不是那种刻意需要找话题的社交,而是一种很舒服的朋友之间的相处。
黄玲不讨厌这种感觉。
一个人闷着写的时候,排练厅像一座孤岛,她是岛上唯一的人,每一个弹错的音都会被墙壁弹回来,反复嘲笑她。
但马赛在的时候不一样,他的存在像一块海绵,把那些尖锐的回音吸走了大半。
她可以犯错,他总会笑着说她弹得很好听,好像她是这个世界上唯一的天才,这其实能很大程度上缓解她当时的情绪。

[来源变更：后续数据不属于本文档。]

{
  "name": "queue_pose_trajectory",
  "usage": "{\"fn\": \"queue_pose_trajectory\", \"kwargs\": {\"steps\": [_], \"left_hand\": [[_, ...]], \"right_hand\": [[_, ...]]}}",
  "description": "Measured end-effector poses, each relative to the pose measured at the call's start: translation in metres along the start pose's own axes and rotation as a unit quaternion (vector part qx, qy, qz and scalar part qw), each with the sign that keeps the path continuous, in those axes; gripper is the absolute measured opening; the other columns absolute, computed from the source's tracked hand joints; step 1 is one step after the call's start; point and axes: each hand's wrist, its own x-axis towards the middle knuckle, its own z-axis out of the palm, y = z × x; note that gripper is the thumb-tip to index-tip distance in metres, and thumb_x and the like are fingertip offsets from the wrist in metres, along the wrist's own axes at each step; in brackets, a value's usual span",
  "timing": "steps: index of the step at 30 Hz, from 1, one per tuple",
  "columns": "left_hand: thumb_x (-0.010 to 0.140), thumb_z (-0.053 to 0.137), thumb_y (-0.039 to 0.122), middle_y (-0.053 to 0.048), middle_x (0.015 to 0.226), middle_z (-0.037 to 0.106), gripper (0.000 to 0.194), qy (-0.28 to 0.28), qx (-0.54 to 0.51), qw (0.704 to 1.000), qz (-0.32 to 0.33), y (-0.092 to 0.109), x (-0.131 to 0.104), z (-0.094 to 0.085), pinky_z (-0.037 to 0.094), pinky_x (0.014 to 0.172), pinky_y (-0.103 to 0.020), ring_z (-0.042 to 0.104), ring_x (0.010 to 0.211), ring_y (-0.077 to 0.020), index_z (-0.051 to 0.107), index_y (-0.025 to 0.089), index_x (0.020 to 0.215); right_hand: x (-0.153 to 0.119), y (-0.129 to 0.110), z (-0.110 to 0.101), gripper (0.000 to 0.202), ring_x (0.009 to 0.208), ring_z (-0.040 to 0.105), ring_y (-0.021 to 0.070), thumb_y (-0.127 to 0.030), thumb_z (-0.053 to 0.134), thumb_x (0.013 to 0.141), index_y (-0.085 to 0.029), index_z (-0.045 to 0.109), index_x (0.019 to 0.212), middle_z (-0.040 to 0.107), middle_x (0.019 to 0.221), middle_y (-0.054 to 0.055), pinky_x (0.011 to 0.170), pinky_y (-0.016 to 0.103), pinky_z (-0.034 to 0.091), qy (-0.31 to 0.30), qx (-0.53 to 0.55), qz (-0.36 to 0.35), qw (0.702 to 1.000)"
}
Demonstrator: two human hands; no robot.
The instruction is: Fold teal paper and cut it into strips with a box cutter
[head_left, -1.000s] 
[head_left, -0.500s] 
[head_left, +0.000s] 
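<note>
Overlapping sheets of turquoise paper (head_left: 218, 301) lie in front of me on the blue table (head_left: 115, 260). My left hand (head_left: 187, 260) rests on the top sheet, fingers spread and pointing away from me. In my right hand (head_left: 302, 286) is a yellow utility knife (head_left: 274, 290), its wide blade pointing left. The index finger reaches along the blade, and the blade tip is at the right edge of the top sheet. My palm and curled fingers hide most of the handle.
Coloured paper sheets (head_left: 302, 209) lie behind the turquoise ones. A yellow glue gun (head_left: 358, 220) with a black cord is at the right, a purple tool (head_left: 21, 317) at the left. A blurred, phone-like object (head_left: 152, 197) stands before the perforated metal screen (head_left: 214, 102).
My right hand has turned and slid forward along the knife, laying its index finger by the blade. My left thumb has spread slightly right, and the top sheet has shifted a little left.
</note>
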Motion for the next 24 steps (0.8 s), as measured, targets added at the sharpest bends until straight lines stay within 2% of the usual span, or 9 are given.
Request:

尽管夜晚回到家,焦虑还是会排山倒海的淹没她,让她失控的对自己疯狂自慰和自虐。
“你确定让我给意见?这不会打扰你?”马赛问她。
黄玲想了想,说:“当然,我现在非常需要建议,你就别只听了。”
马赛挠挠头,“行。”
马赛对音乐的理解是野生的。
他没上过音乐学院,看不懂复杂的乐理,但他的耳朵很灵。
“这段不好听。”他会直接这么说,指着谱子上黄玲最满意的那几个小节,“太像别人了。”
黄玲起初有些不服气,但弹了几遍之后,发现他说得对。
“那你觉得应该怎么改?”
马赛挠挠头,“我又不会写曲子。”
他在钢琴旁边坐下来,手指在琴键上胡乱按了几个音,毫无章法,“但我觉得,这段应该更憋闷渴望急切一点。”
黄玲:“这么多情绪吗?”
马赛努力组织语言,眉毛拧成一团,“你不是要写一个人在沙漠里走吗?那种走远路脚底磨出血,嘴唇干裂,风沙打在脸上,他的心里不会想那么整齐的旋律。”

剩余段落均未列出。